- _Task details_:
Using the entries that follow, write out the line containing "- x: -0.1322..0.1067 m", the line containing "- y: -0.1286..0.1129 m", and every line between them, exactly and nothing else.

- _Working data_:
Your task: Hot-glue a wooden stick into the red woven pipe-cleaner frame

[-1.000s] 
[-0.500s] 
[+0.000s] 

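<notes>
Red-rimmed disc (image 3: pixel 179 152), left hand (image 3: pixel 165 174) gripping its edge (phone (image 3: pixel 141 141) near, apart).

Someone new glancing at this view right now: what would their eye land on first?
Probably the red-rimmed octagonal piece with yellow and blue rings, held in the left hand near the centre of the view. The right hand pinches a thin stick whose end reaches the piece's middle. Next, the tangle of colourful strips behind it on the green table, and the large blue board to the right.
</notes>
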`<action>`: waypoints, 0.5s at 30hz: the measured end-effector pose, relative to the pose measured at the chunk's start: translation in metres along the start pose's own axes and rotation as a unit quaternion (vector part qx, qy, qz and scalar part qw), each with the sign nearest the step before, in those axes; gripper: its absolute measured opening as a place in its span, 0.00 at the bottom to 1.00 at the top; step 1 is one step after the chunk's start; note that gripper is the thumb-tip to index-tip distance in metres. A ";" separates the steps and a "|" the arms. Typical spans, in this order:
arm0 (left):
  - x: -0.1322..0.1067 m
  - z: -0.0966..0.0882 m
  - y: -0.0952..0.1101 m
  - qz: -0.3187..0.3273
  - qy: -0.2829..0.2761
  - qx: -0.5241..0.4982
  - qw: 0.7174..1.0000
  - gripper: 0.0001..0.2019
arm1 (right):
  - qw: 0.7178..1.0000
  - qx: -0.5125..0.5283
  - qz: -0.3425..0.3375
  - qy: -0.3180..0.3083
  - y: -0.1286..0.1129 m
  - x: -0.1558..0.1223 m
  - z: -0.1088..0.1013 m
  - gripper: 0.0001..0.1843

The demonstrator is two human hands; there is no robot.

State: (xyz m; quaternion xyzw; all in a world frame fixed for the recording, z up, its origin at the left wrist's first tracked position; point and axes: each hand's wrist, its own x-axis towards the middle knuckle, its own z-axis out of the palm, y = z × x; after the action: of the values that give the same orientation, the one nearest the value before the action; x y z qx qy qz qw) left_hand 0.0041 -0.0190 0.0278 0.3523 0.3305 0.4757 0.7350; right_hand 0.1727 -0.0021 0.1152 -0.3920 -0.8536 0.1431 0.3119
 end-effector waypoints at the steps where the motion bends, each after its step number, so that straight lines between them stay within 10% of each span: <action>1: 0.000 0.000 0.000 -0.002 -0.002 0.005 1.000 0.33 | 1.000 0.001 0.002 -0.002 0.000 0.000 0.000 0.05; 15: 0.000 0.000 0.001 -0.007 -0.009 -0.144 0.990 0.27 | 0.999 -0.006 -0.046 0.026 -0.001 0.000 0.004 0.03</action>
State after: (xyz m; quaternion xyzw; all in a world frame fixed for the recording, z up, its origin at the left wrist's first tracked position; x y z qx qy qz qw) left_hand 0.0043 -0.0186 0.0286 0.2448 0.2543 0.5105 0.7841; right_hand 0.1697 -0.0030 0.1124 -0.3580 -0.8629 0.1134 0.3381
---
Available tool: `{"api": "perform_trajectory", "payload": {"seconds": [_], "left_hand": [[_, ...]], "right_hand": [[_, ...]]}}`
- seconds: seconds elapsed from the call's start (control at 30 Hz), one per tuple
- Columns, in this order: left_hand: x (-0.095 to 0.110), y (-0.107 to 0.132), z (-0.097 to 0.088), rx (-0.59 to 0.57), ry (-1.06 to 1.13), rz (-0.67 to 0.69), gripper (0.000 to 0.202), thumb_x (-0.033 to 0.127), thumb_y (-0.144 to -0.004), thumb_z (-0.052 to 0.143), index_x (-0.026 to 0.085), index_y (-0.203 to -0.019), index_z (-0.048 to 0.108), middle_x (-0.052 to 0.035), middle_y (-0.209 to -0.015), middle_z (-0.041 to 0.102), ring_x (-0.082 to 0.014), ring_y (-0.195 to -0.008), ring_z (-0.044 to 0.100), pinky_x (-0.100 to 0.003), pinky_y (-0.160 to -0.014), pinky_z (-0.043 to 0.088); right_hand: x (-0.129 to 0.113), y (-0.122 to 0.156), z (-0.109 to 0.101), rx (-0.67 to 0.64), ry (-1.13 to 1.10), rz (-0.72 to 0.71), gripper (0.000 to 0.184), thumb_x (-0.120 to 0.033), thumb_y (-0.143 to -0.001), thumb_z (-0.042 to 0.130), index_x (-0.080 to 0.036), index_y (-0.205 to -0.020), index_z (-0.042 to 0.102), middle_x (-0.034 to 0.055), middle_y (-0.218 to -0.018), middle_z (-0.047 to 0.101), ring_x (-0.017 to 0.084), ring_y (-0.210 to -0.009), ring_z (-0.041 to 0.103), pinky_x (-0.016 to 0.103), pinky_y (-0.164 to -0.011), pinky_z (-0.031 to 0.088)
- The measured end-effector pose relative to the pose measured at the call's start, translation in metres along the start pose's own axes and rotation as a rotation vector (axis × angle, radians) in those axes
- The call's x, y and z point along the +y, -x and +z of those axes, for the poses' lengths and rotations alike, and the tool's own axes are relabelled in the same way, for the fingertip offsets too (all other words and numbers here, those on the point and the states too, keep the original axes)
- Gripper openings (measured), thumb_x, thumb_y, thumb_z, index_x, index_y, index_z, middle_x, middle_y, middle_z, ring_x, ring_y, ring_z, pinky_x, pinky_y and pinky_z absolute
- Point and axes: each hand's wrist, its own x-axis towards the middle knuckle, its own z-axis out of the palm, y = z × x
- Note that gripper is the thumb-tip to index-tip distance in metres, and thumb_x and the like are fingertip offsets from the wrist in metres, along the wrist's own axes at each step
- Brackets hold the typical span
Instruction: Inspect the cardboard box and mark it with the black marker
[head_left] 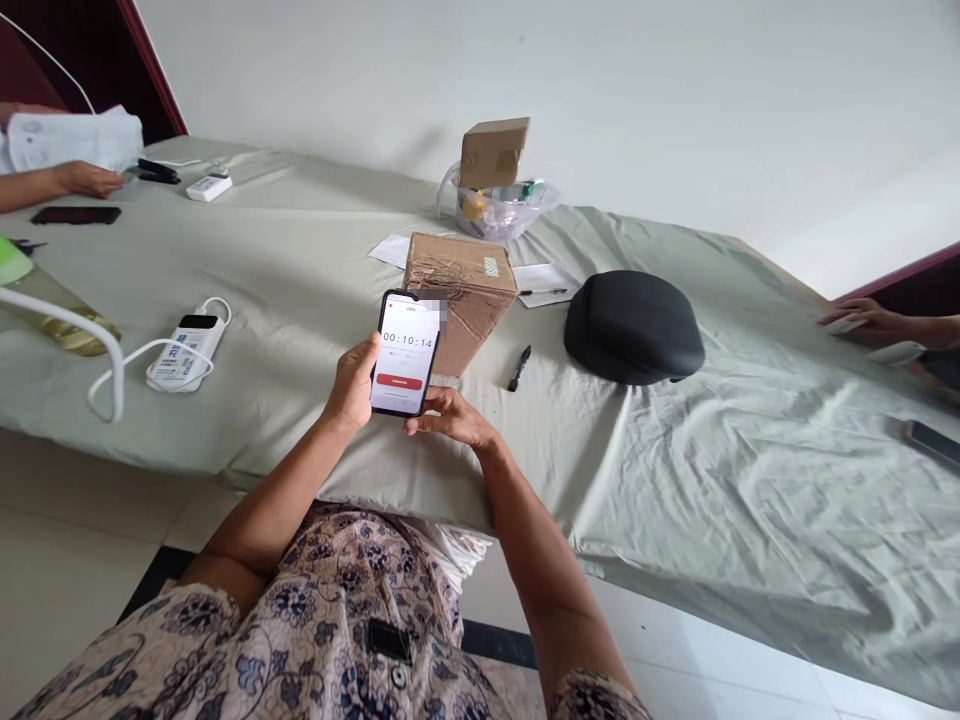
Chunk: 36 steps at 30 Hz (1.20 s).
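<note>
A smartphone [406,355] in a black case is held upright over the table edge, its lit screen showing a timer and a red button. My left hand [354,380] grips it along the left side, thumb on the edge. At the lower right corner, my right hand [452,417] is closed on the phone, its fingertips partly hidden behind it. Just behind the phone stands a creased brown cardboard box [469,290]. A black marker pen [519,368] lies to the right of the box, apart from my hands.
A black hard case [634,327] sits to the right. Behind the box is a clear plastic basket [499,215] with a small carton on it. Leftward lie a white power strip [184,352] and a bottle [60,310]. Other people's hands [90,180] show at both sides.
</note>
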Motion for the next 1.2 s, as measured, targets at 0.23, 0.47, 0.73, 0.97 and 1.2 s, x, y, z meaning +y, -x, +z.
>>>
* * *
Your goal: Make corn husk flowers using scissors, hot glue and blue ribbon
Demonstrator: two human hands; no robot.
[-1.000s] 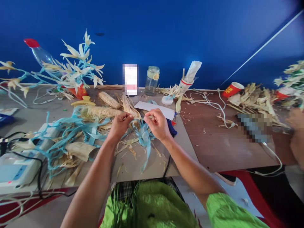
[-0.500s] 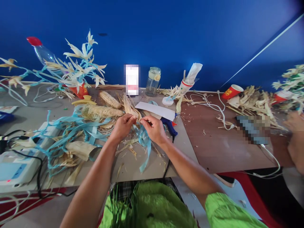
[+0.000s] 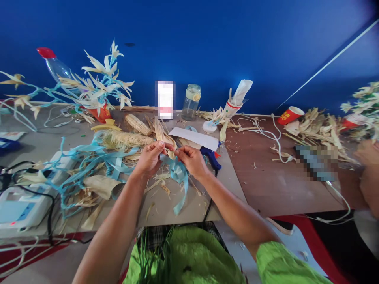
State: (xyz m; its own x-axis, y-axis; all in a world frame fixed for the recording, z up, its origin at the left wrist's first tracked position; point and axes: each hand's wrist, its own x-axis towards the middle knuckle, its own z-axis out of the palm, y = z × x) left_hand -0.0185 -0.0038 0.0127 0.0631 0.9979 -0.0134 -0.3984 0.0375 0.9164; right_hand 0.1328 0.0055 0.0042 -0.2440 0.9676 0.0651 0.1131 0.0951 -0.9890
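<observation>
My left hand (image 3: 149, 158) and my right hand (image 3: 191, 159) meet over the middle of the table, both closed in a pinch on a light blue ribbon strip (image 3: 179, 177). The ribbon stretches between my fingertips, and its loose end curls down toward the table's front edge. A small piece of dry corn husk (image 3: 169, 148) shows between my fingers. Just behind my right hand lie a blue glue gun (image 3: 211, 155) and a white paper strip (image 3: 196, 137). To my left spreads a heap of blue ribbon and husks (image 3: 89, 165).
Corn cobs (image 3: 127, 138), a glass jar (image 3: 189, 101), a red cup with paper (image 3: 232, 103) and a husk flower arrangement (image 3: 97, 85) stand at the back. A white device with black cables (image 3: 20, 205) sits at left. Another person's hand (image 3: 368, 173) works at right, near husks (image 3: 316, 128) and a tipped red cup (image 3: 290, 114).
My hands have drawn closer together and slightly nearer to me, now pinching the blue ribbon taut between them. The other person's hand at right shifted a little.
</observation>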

- _Exercise result_:
  - x: -0.1322..0.1067 m
  - z: -0.0966..0.0882 m
  - y: -0.0952..0.1101 m
  - qz: -0.3187..0.3273
  - qy: -0.2829..0.2761
  - qx: -0.5241..0.4982
  - qw: 0.7174..1.0000
  - gripper: 0.0001..0.2019
arm1 (right):
  - qw: 0.7178..1.0000
  - qx: -0.5125..0.5283
  - qz: -0.3425..0.3375
  - qy: -0.3180..0.3083
  - y: -0.1286..0.1129 m

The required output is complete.